> Data shown

▬▬▬▬▬▬▬▬▬▬

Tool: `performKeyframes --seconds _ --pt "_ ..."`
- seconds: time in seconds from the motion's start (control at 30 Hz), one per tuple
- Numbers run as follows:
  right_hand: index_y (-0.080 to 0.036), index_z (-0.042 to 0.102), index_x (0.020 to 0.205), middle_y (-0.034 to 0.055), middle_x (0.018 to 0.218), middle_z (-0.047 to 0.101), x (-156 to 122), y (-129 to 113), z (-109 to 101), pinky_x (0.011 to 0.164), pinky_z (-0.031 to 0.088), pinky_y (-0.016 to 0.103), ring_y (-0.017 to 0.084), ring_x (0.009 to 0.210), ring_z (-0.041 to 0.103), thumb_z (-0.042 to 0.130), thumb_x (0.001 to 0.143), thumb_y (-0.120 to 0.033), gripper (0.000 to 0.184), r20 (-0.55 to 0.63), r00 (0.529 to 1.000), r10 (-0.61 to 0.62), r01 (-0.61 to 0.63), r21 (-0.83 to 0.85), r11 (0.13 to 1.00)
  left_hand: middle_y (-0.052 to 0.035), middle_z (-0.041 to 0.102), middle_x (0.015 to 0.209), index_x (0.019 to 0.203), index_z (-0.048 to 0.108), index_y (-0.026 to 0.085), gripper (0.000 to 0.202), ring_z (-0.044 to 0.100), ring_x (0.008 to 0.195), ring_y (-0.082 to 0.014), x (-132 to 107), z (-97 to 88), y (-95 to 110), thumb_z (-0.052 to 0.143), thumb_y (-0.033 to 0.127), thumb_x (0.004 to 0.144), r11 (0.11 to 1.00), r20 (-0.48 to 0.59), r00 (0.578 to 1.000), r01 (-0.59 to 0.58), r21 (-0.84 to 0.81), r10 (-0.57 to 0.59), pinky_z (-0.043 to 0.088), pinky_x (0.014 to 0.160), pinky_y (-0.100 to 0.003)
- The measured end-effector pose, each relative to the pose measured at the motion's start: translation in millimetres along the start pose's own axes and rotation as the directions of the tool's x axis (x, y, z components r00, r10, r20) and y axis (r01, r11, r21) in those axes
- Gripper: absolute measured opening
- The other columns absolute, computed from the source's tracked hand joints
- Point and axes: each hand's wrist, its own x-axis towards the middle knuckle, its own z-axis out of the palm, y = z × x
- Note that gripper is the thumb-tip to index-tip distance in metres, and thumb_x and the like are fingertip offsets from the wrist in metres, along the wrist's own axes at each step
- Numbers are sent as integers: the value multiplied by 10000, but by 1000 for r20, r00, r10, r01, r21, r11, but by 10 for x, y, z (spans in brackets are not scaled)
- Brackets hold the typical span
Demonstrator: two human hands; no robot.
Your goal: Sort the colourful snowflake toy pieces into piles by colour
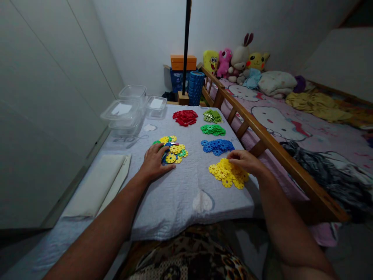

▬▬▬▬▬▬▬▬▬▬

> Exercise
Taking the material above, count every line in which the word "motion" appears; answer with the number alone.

> Written reply
2